Produce word for word the lines of the data below running from the one that has "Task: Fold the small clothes" to the one that has "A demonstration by", inclusive, and no others.

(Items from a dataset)
----------------------------------------

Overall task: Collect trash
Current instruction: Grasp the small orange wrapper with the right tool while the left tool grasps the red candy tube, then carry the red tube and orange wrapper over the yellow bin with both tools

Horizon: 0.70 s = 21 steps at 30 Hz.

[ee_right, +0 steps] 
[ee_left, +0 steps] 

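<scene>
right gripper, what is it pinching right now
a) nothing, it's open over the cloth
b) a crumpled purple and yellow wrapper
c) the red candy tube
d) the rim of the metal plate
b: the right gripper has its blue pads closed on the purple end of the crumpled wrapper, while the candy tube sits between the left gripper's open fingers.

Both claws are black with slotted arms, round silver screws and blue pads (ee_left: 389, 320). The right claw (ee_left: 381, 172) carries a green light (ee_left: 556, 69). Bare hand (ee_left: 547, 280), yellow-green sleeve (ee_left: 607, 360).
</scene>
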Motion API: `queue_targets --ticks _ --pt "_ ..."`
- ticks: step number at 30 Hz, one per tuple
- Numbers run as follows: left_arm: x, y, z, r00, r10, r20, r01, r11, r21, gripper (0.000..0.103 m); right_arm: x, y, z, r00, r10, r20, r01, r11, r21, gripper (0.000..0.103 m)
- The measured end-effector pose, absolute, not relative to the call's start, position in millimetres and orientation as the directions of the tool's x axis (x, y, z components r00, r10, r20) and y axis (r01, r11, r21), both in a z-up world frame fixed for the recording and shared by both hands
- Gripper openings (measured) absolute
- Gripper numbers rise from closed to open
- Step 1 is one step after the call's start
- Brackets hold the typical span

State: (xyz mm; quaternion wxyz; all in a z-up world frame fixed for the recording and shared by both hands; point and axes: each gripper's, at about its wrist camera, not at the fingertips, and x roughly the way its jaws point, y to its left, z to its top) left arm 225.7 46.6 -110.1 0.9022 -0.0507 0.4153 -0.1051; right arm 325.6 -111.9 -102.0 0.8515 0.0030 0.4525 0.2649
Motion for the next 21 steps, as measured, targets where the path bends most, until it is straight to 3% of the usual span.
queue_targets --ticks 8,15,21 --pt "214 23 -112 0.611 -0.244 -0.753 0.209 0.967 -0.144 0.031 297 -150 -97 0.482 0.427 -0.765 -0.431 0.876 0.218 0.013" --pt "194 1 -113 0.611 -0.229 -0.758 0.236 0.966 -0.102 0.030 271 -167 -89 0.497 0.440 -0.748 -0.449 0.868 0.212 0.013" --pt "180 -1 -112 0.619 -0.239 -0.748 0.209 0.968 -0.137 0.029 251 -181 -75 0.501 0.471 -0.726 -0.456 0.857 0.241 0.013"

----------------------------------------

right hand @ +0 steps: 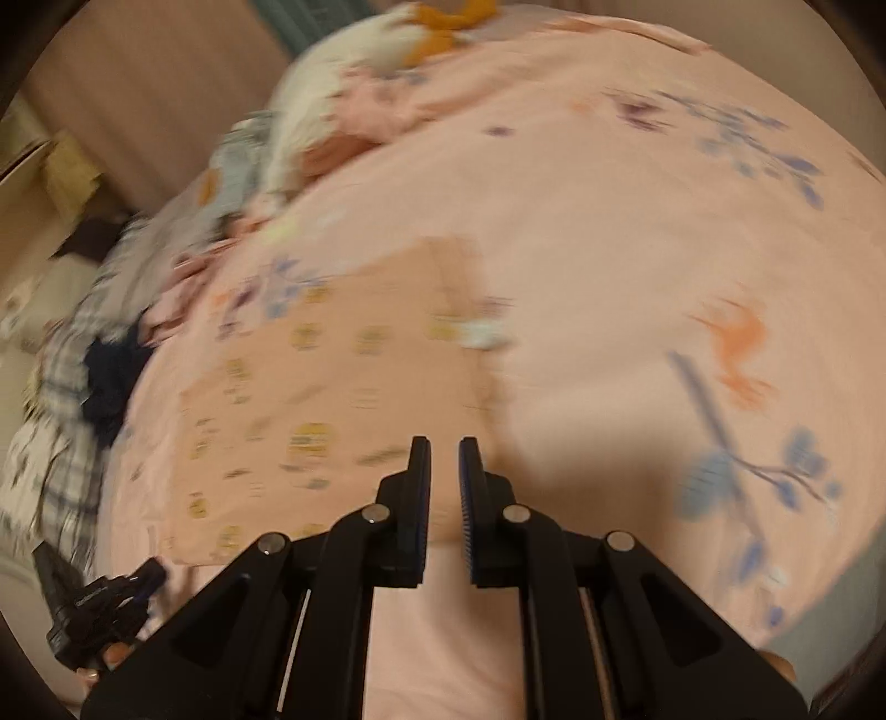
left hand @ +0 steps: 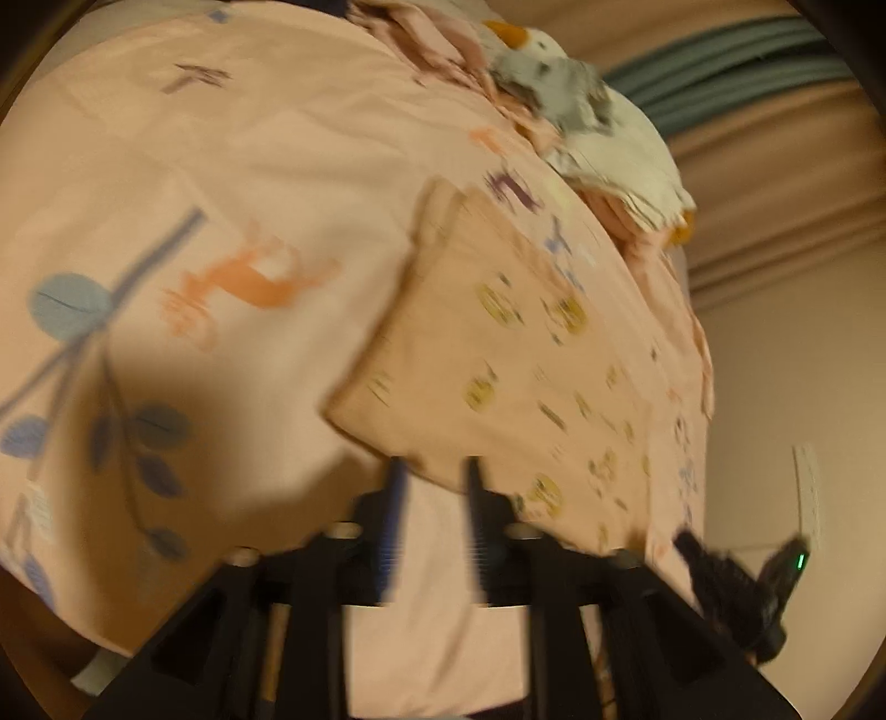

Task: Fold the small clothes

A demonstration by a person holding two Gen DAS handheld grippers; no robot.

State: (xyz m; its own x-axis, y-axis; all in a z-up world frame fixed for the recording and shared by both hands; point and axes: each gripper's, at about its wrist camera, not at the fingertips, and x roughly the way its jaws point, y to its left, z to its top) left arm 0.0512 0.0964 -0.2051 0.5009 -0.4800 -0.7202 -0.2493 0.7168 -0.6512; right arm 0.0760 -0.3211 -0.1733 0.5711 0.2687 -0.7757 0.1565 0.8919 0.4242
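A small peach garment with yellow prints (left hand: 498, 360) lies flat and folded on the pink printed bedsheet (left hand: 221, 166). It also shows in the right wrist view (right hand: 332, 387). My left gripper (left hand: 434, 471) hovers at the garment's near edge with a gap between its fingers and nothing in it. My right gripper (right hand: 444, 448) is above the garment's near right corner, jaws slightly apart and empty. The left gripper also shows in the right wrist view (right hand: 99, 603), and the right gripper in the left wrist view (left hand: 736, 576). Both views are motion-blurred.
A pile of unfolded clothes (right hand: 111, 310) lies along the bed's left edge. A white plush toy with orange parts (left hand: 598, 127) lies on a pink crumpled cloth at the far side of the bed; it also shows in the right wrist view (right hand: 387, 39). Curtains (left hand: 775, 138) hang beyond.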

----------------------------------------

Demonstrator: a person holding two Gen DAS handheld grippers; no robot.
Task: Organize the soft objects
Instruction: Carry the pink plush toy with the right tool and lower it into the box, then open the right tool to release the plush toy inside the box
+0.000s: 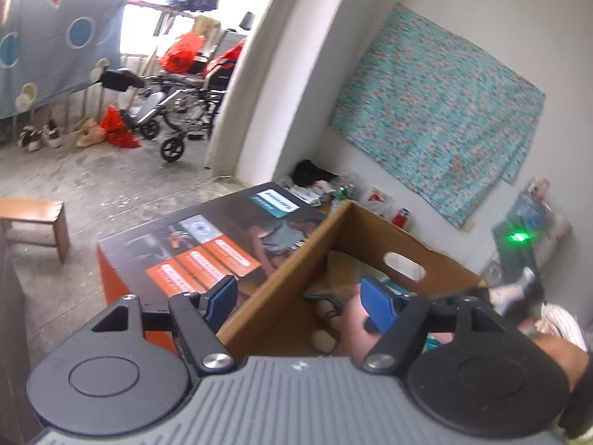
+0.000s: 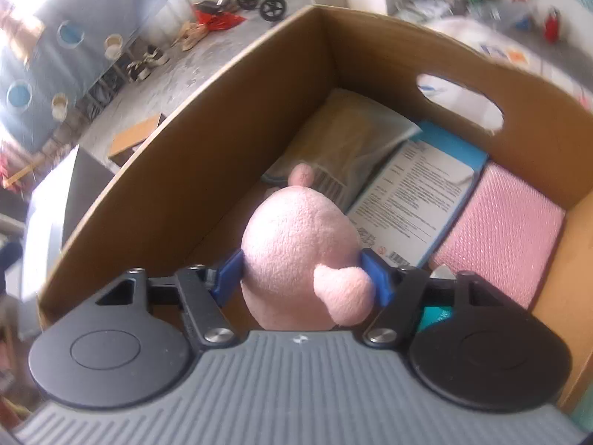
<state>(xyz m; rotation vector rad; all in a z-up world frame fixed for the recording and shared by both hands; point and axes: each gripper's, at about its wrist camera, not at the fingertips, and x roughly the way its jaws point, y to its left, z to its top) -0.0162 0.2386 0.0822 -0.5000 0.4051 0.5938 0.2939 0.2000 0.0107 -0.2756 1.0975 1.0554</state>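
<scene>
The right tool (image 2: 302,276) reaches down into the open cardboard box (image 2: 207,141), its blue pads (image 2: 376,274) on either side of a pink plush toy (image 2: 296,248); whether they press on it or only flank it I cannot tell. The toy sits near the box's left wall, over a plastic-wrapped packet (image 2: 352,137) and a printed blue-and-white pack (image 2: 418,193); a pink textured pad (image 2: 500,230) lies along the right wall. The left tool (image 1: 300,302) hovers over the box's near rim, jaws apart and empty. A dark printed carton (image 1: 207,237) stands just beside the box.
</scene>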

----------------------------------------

Expected output>
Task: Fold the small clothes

A demonstration by a person holding two Gen DAS handheld grippers; no robot.

The exercise requires no further output.